= Nour Emam =

Egyptian technology entrepreneur, doula and reproductive health activist

Nour Emam (نور إمام) is an Egyptian technology entrepreneur, doula and reproductive health activist. She is co-founder and CEO of the Cairo-based femtech startup company Daleela by Motherbeing.

== Biography ==
Emam underwent a medically unnecessary C-section when giving birth to her daughter, then suffered from postpartum depression and PTSD, which went undiagnosed for eight months. After this experience, she became an activist for sexual and reproductive health, subjects which are considered taboo in the Middle East and North Africa (MENA). She trained as a doula for five months in Canada and studied managing postpartum depression in Britain.

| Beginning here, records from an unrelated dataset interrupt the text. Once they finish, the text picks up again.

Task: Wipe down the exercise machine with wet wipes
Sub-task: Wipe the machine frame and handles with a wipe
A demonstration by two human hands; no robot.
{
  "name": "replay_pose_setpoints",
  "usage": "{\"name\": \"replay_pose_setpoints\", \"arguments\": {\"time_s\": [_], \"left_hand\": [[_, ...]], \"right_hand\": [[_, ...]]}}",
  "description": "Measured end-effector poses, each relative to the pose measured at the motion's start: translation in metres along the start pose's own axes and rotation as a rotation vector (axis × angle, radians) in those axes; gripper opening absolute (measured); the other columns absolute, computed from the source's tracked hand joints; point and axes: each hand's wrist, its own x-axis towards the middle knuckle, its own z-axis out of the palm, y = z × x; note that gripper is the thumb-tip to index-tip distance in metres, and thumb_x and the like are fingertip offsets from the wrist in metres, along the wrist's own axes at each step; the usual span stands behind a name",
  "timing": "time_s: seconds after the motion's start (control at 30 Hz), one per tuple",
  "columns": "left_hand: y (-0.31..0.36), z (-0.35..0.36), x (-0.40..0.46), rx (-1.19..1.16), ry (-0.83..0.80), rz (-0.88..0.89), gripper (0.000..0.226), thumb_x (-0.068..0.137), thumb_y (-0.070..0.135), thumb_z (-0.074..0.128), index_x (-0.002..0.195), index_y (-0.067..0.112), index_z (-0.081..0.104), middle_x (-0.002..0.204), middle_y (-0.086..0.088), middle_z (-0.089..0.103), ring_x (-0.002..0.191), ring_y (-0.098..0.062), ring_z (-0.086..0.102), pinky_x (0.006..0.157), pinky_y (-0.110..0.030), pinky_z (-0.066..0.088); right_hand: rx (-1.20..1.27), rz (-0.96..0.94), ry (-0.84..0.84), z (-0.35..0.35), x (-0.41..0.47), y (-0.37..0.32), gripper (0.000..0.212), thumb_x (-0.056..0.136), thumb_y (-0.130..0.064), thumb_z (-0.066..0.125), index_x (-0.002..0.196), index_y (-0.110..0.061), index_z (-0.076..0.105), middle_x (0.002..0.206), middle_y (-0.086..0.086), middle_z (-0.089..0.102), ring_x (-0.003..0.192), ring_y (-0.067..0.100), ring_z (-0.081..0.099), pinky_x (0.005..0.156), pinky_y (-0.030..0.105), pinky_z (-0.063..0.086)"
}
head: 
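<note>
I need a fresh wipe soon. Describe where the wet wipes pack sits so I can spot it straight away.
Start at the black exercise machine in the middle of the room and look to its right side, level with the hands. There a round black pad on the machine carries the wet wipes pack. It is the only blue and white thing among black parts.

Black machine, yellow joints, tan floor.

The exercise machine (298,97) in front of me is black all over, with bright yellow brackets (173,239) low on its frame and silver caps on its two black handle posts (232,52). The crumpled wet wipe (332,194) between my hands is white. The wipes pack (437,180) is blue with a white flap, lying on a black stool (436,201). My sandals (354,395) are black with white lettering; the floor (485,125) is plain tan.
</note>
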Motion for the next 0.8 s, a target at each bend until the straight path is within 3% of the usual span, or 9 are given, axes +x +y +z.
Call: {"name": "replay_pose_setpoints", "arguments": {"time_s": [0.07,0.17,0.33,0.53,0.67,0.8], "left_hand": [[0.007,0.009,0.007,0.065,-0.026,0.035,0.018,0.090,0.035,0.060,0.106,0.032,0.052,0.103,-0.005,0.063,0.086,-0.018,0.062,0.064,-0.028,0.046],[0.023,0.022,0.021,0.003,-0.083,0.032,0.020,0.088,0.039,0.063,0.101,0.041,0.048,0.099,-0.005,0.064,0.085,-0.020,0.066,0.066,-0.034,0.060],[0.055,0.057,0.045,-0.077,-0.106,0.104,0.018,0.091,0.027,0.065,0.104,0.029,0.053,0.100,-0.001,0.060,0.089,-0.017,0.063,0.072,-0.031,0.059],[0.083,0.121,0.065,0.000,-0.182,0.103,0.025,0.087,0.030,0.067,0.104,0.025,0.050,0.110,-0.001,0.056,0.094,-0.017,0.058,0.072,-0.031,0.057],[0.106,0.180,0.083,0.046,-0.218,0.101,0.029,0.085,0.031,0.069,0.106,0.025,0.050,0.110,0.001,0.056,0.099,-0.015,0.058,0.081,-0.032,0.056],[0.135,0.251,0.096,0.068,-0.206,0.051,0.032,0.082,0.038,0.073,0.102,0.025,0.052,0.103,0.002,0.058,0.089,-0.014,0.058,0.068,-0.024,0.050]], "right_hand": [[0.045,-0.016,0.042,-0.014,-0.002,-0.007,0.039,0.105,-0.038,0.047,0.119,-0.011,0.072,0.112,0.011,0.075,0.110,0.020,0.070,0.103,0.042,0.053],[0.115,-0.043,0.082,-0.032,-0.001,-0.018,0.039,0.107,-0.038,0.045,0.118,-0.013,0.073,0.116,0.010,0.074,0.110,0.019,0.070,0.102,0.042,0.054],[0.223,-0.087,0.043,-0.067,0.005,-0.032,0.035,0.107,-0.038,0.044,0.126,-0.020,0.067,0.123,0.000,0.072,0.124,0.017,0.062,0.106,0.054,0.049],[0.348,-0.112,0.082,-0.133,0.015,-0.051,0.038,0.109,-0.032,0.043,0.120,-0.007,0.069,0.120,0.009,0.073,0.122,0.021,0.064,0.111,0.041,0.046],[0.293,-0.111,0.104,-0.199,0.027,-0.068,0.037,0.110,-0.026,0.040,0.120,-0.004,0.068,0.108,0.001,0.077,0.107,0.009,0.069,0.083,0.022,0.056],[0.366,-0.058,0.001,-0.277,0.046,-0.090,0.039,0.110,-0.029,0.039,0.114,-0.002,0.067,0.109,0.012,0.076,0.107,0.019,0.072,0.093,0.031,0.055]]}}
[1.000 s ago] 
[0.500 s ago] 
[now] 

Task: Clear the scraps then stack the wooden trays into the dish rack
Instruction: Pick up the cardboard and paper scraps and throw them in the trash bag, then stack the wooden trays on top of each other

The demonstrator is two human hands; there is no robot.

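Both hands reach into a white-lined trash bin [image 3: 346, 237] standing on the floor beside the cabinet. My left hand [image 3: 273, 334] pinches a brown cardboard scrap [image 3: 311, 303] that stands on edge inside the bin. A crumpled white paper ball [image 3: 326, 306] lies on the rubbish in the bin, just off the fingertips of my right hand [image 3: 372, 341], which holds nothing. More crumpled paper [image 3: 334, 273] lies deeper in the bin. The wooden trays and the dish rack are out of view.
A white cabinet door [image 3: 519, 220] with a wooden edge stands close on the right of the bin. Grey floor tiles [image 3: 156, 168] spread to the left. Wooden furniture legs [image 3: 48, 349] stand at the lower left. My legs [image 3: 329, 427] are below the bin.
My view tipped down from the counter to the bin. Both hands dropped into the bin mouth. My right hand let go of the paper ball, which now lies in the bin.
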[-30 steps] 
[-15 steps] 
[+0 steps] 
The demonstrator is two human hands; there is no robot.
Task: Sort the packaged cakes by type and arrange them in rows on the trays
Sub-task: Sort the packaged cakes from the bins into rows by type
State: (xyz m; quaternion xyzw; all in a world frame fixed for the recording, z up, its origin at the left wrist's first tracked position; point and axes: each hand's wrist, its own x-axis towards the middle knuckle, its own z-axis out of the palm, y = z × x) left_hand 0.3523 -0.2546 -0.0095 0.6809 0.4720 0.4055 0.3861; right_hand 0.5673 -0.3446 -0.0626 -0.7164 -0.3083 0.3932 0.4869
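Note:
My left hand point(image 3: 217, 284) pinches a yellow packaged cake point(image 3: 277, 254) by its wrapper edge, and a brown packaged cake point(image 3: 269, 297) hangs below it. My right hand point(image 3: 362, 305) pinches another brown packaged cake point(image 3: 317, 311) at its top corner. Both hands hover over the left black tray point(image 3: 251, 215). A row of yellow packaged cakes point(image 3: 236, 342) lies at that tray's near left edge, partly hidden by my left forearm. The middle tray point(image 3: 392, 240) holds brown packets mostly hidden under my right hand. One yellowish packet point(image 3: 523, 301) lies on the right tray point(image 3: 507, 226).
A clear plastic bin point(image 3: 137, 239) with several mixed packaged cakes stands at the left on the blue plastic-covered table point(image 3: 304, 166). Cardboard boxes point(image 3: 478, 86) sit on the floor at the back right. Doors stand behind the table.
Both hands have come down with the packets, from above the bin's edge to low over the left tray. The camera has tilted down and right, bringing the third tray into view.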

Emam founded Cairo based fem-tech company MotherBeing in January 2020 and works as CEO. It has become one of the leading platforms for sex education in the Arab world, and serves over 150,000 users in Egypt, Saudi Arabia and Iraq via an AI-powered health assistant specifically designed for Arab women. The app features video clips of Emam which teach women about their bodies including menstrual health, sexually transmitted diseases and the conception of children.

In 2023, Motherbeing donated sanitary pads to women in Gaza. In 2025, Emam's organisation was rebranded as Daleela by Motherbeing and she staged the inaugural Women’s Health Summit in Egypt in May 2025.

Emam has also spoken on podcasts such as a 2025 episode of The Egyptian Streets, where she discussed misconceptions in sexual health and myth-busting old traditions, and on YouTube channel Medsulto. She was recognised on CairoScene's impact list in 2020 and was named a BBC 100 Women in 2024.